A virtual army of lawyers hired by the Republican Party has been challenging electoral policies in individual states intended to enhance voter participation. Pro-Trump governors have been actively pushing ordinances to make voting more difficult for ethnic minorities. Among these is the ordinance in Texas requiring drop boxes to be limited to only one per county. In the same state, Republican lawyers have asked the courts to invalidate ballots handed in through the drive-in voting centers.

The voter suppression carried out by Trump partisans call to mind the Jim Crow ordinances enforced over a century ago to limit the electoral participation of Blacks and Native Americans. It is no secret the core of Trump’s voting base is composed of white Americans without college degrees. The less the minorities vote, the more determinant Trump’s base voters will be.

Among the more absurd of these racist ordinances are those that required Black voters to correctly guess the number of jellybeans there are in a large jar before being allowed to vote. It was such a crude attempt to disenfranchise minorities.

Trump’s incendiary rhetoric in the closing days of the campaign do not help ease the rising anxieties about what could happen in the wake of voting. He demands that the counting be completed on election night. Insiders in the Trump campaign have made it known that their candidate could move “aggressively” on election night to declare himself the winner even before all the votes are counted.

More than Trump’s inflammatory rhetoric, Americans are anxious about how the heavily armed rightwing militias might behave on election night. The FBI had labeled some of these groups “domestic terrorists.” One group was busted last month for a plot to kidnap (and possibly kill) the governor of Wisconsin – the same lady Trump repeatedly insulted for months.

Earlier, militia members marched on the state’s capitol heavily armed, protesting health protocols. Trump tweeted approvingly of such behavior. He never condemned the group involved in the plot to kidnap the governor.

The root of all the anxiety now prevailing is Trump himself. No one trusts his emotional maturity and psychological ability to behave as civilly as he should in the face of impending electoral defeat.

To make things worse, there is no one in Trump’s orbit deemed willing or able to restrain the president from his own destructive impulses. The man could still be worse than we ever imagined.

Never before has democracy in America appeared more corroded than it is now. With an avalanche of unfounded claims, outright lies and racist rhetoric, the US appears headed to its darkest night.
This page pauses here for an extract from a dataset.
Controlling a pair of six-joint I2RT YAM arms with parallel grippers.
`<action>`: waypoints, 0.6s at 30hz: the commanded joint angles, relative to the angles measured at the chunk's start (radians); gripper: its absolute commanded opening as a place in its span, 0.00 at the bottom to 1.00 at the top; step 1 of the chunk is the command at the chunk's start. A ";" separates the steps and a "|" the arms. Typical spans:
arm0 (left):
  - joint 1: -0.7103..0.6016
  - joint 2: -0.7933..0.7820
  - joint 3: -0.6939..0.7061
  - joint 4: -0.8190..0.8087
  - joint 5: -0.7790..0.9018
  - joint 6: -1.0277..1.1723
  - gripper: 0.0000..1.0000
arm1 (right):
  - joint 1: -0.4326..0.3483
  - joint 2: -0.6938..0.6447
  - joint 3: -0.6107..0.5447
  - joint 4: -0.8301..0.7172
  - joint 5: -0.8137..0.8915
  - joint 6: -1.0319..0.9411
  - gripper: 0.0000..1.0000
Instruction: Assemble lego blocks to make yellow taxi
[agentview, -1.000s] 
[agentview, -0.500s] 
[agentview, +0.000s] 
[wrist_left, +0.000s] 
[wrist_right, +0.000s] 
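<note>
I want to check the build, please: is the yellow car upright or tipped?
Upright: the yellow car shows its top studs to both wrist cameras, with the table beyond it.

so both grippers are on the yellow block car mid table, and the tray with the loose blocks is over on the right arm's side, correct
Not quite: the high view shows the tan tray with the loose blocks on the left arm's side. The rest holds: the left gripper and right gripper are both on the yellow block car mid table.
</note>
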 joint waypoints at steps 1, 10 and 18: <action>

Because all communications are down, we still know very little about the extent of damage inflicted on the island province of Catanduanes. The island took a direct hit, when the typhoon was at its fiercest.
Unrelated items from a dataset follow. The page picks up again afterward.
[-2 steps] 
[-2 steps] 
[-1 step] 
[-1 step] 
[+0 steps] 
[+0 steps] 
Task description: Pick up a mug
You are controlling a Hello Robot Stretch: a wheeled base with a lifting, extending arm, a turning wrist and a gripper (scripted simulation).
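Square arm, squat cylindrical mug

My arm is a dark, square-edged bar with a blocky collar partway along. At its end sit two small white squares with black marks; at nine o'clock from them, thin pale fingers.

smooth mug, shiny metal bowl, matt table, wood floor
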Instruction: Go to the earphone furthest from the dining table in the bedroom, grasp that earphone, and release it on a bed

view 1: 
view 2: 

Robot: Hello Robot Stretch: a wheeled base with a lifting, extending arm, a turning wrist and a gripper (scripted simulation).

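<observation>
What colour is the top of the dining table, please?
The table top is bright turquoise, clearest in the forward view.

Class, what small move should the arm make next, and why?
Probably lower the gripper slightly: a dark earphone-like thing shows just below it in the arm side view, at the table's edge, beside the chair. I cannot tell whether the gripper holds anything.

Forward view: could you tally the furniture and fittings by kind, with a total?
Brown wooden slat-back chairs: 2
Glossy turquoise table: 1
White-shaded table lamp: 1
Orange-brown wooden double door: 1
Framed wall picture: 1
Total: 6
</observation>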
Over satellite phone, one witness on the ground described the devastation wrought by Typhoon Rolly as 70 percent of Typhoon Yolanda. That can only mean conditions on the ground are quite severe. Yolanda, which hit Samar and Leyte most severely, was the strongest typhoon ever to make landfall.

Although the nearby provinces of Albay and Camarines Sur took a severe toll, it appears Catanduanes is in most need of relief. As the weather improves, we hope relief and rescue volunteers could make it to the island soon.

Catanduanes sits on the Pacific coast, along the most usual path of typhoons entering the country. Nothing, however, prepared the island for a Category 5 typhoon. This is the sort of severe weather phenomenon we might expect to become more usual because of climate change.

The province will definitely need the help of national government to rebuild after this calamity. With more severe weather anticipated, we need to build back immensely better.